Our dedicated [Wheatland] (ph) pipeline is operational, and we are currently shipping crude through it. This pipeline improves our differentials about $1.50 per barrel, and we will retain the optionality to ship to other markets of differentials or superior.

At this time, we'd like to open the call for questions. I will turn the call over to our moderator.

Question-and-Answer Session

Operator

Thank you. (Operator Instructions) Our first question is from Ron Mills with Johnson Rice. Please go ahead.

Ron Mills - Johnson Rice

Good morning, guys. McAndrew, just to follow-on what you talked about wells outperforming, if I look at your new presentation and see the slide with all your cumulative production from your operated wells, obviously above the -- the type curve, is that the primary driver behind what you think will be an increase in guidance once you come to your first quarter call, or is there also a component that's related to once you get these completions that were delayed in late January, early February flowing through, that momentum combined with drilling efficiencies and potential, just maybe even drilling more wells, is that part of the equation too? Is it solely based on the well performance?

McAndrew Rudisill

Ron, thanks for the question. It's all good points that you raised. So, the type curve is obviously a primary driver in adjusting the production expectations for the balance of the year. But what we found over the course of the last couple months is that we've become a lot more efficient in drilling the wells. It's taking us less time to drill them. When the weather is less of a factor, we become a lot more efficient at tracking these wells, and due to the efficiencies and the lower amount of days because they're required to drill in the lower amount of days that we're using to frac, that's definitely a contributing factor to why the production will need to increase over the course of this year. And then there is a specific component in the first and the second quarter, because of the bulk of production that we have coming on in the back half of March here as well as into April and May because of the delay in fracking due to the cold weather in February that's going to cause the second quarter production to rise.

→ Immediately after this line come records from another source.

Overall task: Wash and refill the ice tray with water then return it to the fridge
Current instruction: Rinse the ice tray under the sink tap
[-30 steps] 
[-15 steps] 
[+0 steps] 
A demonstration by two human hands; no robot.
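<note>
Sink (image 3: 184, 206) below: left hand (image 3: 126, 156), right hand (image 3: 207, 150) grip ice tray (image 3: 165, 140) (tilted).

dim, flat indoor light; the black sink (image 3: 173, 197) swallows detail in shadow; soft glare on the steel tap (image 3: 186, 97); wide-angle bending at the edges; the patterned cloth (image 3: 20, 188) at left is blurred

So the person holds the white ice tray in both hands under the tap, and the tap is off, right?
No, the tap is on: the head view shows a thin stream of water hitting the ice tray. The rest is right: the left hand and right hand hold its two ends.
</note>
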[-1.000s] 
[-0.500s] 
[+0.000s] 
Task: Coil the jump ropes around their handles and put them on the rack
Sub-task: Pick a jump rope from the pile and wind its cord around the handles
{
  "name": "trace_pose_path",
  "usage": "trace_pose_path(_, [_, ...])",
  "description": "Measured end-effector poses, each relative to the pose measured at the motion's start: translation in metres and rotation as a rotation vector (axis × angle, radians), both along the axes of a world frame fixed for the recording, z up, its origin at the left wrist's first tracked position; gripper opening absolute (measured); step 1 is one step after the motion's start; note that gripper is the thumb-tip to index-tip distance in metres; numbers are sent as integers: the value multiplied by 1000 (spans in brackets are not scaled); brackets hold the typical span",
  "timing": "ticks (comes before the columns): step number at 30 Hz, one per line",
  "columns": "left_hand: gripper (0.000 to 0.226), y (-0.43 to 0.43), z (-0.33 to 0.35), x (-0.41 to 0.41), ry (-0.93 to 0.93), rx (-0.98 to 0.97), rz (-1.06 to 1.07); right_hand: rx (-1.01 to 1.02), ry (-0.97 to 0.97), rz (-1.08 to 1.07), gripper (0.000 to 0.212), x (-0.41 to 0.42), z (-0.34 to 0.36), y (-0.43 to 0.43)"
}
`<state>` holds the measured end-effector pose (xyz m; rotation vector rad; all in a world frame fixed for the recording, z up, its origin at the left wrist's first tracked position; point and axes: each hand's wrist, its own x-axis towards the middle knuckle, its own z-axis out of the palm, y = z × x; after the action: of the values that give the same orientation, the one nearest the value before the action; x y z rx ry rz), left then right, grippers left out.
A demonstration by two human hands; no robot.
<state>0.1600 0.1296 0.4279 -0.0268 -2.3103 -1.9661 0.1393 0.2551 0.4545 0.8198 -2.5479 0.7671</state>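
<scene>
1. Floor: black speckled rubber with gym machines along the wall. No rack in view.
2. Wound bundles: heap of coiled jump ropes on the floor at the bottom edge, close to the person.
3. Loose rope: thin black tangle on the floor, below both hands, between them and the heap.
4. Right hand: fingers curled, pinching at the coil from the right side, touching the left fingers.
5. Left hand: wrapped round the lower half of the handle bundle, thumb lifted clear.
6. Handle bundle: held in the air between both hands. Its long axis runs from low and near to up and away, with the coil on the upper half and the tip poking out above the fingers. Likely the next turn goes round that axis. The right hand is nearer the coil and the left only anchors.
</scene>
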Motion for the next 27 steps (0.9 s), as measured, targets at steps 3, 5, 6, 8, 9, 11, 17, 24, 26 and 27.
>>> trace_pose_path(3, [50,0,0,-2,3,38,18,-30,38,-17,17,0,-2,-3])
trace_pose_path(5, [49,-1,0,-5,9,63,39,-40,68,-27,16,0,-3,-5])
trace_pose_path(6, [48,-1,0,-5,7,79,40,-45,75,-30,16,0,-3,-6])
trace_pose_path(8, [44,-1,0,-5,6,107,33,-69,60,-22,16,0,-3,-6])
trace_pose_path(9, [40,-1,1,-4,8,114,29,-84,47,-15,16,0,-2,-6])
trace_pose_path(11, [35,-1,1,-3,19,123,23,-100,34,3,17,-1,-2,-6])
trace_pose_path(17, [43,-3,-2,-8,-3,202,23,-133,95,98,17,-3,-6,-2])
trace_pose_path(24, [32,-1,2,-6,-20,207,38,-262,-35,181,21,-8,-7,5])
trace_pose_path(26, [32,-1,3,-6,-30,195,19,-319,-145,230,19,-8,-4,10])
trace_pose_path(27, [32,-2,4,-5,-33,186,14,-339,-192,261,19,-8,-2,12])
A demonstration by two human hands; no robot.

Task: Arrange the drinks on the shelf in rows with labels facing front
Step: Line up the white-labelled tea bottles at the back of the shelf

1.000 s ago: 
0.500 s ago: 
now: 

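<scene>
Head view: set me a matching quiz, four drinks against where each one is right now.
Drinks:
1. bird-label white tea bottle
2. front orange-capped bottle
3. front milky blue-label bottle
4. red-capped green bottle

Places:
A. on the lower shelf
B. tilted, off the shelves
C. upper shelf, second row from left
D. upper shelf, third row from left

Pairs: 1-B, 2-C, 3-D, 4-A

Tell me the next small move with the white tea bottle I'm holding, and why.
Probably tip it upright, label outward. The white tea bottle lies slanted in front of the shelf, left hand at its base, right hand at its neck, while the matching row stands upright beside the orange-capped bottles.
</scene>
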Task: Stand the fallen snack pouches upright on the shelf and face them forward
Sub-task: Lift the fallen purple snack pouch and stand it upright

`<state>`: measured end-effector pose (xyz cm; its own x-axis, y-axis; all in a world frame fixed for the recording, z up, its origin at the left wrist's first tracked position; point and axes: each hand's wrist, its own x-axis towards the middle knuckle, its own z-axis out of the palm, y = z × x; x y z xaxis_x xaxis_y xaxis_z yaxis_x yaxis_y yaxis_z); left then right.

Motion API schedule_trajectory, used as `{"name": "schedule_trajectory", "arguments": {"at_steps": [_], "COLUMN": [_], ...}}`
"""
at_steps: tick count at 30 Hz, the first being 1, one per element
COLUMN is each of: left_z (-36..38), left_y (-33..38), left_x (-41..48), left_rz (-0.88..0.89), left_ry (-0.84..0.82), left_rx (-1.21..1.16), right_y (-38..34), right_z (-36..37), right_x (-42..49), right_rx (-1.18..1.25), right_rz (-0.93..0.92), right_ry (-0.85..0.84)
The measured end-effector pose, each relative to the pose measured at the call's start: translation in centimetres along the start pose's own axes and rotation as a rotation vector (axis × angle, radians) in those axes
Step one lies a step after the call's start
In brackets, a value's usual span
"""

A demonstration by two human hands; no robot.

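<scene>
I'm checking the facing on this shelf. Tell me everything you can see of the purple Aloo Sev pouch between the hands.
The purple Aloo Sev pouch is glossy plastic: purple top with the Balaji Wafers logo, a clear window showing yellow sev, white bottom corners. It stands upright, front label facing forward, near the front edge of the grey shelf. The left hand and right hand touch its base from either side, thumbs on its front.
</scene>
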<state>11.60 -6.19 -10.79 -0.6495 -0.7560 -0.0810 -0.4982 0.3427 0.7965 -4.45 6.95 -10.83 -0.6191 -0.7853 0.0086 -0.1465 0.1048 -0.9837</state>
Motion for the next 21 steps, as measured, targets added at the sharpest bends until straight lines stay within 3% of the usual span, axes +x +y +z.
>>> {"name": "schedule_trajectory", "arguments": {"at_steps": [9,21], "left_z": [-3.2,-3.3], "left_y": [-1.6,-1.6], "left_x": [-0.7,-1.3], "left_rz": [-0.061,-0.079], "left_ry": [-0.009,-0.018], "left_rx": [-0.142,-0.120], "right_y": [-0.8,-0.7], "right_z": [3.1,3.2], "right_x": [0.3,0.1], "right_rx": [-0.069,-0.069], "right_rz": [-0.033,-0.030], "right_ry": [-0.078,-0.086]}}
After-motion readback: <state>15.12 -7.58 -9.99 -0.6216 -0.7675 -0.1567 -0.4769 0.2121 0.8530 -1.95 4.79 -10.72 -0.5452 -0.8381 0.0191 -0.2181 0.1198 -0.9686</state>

So, all of those three factors are contributing to why the production numbers are going to need to increase over the course of the year.

Ron Mills - Johnson Rice

And then, to drive that increase, I know you announced both Bakken and Three Forks well, but with two rigs running, where are you in terms of -- and given that you didn't -- intentionally didn't complete a lot of wells for mid January, mid December to late January, how does your inventory of drilled/uncompleted wells sit and just trying to get some visibility to the timing of those completions?

McAndrew Rudisill

Yes, we have been using one frac crew over the course of the last couple of months. We are going to move to two frac crews for a period of time here to backfill some of those wells that we were drilled in the fourth quarter and in the first quarter that we were able to frac in January and February.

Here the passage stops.